Agricoltori e commercianti non si sono mai amati. I primi considerano i secondi fondamentalmente “ladri”, i secondi considerano i primi essenzialmente “contadini”, cioè sempliciotti. Mondi diversi, spesso opposti. Veloci e scaltri gli uni, lenti e fatalisti gli altri. Eppure, come si dice, a volte la fame toglie il lupo dal bosco. Ovvero, la necessità spinge a riflessioni e ad alleanze in precedenza impensabili.
Forse è presto per delineare scenari di solidarietà vera e propria, ma quanto ha detto ieri in conferenza stampa il segretario generale della Confesercenti senese, Walter Fucecchi, analizzando lo stato di profonda crisi in cui versano il commercio e il turismo di una città che rappresenta comunque uno dei fari regionali dell’industria turistica, è un concetto che fa riflettere.
“Mi dicono – ha esordito il dirigente – che produrre il grano non è più conveniente e che a causa di questo le nostre campagne rischiano l’abbandono. Occorre prò capire che esse rappresentano, con il loro paesaggio e i loro prodotti, anche un tassello fondamentale della nostra offerta e di quell’immaginario collettivo che è alla base delle motivazioni di visita dei viaggiatori in terra di Siena. E allora mi chiedo: perchè non aiutare gli agricoltori a continuare a fare gli agricoltori, invece di spingerli a cambiare mestiere e a rubarci il lavoro trasformandosi in operatori del ricettivo?”.
Potrebbe sembrare una banale frecciata (quale indubbiamente è) contro il fenomeno dell’agriturismo, sulla scia delle polemiche anche recentissime che hanno opposto le due categorie sul nodo della cosiddetta “liberalizzazione” dell’ospitalità rurale concesso dalla regione e che, secondo i commercianti, costituisce una sorta di liceità di concorrenza sleale da parte degli agricoltori verso albergatori e ristoratori (la questione è tecnicamente complessa e non vale la pena di addentrarcisi in questa sede). Ma non è solo questo. E’ anche il segno di un’illuminazione, di una resipiscenza, di una cortina che si alza. Insomma del fatto che, finalmente, qualcuno ha capito che il problema del de profundis agricolo – senese, toscano, nazionale – non è un solo agricolo, ma trasversale e collettivo: gli agricoltori toscani sono i “giardinieri” di quel paesaggio, un po’ concreto e un po’ onirico, sul quale e nel quale un’intera industria si appoggia e passeggia. E’ quella del turismo, appunto, ma anche del cinema, del marketing, dell’agroalimentare. Se chiudono bottega loro, gli agricoltori (o se passano a colture e a sistemi di coltivazione esteticamente meno gradevoli), quel “fondale”, che fa da scenario apparentemente immutabile della cosiddetta toscanità (avete presente i nuovi spot della Regione, con Marta Cecchetto che vampeggia su uno sfondo di campagna cartolinesca?), scompare. Con conseguenze spiacevoli per tutta la filiera che, proprio sull’idea di una Toscana pettinata di olivi, vigneti e messi biondeggianti al vento, ci campa almeno da cinquant’anni.
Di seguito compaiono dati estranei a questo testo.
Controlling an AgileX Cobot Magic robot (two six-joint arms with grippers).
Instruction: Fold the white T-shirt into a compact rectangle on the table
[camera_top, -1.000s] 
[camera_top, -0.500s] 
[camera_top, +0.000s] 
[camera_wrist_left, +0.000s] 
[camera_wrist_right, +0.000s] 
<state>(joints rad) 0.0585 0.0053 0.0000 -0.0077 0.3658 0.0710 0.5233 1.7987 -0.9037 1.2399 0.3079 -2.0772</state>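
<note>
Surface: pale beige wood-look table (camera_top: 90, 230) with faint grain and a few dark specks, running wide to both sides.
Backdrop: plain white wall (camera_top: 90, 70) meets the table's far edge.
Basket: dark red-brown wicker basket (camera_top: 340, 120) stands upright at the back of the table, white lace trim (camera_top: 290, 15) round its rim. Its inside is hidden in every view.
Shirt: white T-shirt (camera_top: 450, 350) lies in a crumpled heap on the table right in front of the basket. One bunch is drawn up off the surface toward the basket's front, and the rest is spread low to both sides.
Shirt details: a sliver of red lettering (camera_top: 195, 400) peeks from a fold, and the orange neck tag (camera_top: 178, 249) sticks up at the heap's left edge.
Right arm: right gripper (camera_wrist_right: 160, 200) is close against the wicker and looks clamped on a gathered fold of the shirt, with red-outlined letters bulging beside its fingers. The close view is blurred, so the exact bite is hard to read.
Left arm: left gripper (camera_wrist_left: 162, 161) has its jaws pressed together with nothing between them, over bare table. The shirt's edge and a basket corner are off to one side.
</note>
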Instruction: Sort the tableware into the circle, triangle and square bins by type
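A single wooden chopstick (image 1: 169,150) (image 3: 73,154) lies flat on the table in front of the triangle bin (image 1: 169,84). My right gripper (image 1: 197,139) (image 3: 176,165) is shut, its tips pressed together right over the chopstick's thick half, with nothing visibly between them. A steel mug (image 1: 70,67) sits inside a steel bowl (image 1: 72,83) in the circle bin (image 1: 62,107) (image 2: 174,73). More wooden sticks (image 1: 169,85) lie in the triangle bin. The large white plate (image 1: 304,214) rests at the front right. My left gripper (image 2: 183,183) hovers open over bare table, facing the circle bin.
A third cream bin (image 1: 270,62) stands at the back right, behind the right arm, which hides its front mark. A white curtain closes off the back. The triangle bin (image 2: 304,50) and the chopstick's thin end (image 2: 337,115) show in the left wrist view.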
L’intuizione di Fucecchi arriva tardi (quando cioè i buoi sono già scappati dalla stalle, per restare nella metafora rurale), ma arriva. Ed è un segnale. Il ragionamento, del resto, anche utilitaristicamente non fa una piega: se gli agricoltori riescono a sopravvivere dignitosamente facendo il loro mestiere, cioè coltivare la terra, non avranno bisogno di andarsi a cercare altri redditi andando ad invadere il campo (appunto) del commercio e del turismo.
Ora che il ripensamento è stato innescato e che, da parte sua, anche un mondo agricolo in profonda crisi ha cominciato (pur tardivamente anch’esso) a sommuoversi, dando vita ai cosiddetti comitati spontanei per la sopravvivenza del settore, non sarebbe ora che da un lato la politica abbandonasse i suoi equilibrismi, prendendo atto di un problema ormai di tutti, e che dall’altro le organizzazioni dei rispettivi settori provassero a trovare vie d’uscita o strategie comuni?